Exercise prompt: From the listing that follows, report the number of lines with the word "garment" in them, and no other output.

Data below:
>>>>>

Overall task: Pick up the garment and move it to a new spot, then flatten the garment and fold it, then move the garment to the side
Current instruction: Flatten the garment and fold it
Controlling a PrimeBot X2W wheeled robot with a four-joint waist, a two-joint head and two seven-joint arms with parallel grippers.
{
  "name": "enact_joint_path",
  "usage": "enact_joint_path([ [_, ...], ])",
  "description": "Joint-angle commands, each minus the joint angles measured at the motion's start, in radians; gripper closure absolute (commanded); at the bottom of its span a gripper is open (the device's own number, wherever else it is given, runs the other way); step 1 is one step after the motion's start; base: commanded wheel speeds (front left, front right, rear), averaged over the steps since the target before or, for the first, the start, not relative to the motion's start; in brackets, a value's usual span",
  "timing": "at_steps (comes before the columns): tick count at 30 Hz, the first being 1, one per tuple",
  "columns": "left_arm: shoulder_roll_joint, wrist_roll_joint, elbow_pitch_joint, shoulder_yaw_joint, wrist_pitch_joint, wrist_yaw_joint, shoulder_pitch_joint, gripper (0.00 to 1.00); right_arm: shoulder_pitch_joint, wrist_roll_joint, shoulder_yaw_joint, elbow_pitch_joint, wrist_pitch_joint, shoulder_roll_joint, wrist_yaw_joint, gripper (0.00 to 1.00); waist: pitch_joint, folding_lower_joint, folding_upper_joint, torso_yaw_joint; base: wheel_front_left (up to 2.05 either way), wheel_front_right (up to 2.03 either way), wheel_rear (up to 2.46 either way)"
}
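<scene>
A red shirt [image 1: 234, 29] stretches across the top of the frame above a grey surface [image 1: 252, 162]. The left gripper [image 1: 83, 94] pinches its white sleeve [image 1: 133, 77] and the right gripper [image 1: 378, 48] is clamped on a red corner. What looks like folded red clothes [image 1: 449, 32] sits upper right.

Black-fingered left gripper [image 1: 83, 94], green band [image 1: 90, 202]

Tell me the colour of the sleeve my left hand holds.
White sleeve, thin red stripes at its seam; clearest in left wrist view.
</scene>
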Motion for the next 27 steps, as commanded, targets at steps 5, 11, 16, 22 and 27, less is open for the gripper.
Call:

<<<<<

Solved exercise: 2